YOUR OBJECTIVE: Apart from the images, the entire listing below must be restated word for word.

INFORMATION SHOWN:
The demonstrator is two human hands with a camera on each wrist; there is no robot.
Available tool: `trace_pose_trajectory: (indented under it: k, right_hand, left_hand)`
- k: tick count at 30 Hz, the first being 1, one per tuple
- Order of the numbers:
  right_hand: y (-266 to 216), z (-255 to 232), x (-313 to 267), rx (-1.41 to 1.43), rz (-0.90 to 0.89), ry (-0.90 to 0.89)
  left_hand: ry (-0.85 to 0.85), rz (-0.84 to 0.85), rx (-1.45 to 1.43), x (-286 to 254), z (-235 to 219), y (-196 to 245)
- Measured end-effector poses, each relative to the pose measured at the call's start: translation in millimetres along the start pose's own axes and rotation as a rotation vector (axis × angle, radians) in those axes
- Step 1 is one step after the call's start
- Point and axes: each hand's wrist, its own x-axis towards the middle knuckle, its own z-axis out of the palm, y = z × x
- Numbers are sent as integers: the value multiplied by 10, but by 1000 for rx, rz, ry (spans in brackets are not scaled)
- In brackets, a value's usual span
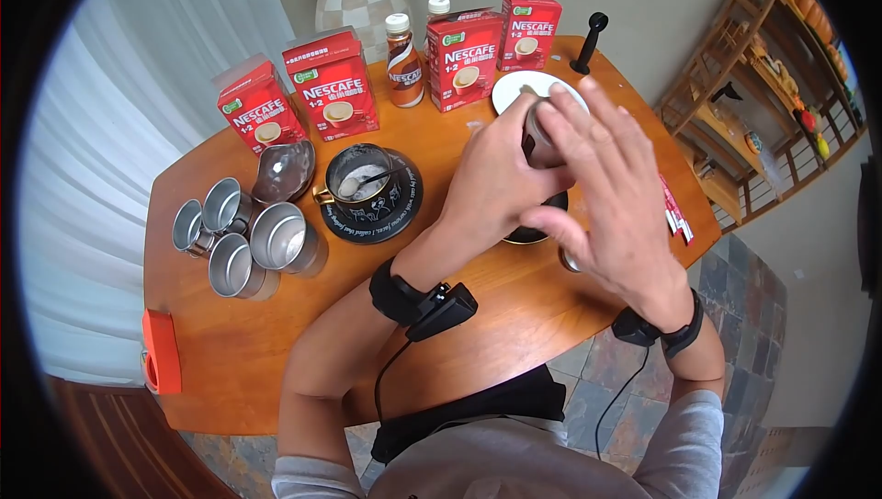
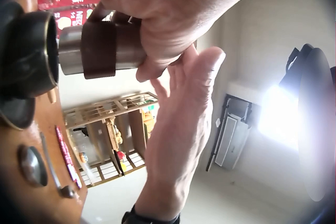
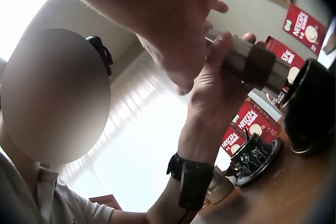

ANSWER BOX:
The demonstrator is two human hands with a camera on each wrist; there is no robot.
Available tool: `trace_pose_trajectory: (indented under it: k, right_hand, left_hand)`
- k: tick count at 30 Hz, the first being 1, one per tuple
- Order of the numbers:
  right_hand: y (-266 to 216), z (-255 to 232), x (-313 to 267), rx (-1.41 to 1.43), rz (-0.90 to 0.89), ry (-0.90 to 0.89)
  left_hand: ry (-0.85 to 0.85), rz (-0.84 to 0.85), rx (-1.45 to 1.43), x (-286 to 254), z (-235 to 219), y (-196 to 245)
- Measured end-effector poses, each relative to the pose measured at the call's start: translation in millimetres along the start pose's own axes and rotation as a rotation vector (axis × angle, radians) in those axes
- Step 1 is one step after the call's start
- Point and axes: each hand's wrist, its own x-axis towards the middle knuckle, its own z-axis out of the palm, y = z × x
- Numbers are sent as integers: the value multiplied by 10, but by 1000 for rx, rz, ry (spans in brackets are not scaled)
- In brackets, a value's usual span

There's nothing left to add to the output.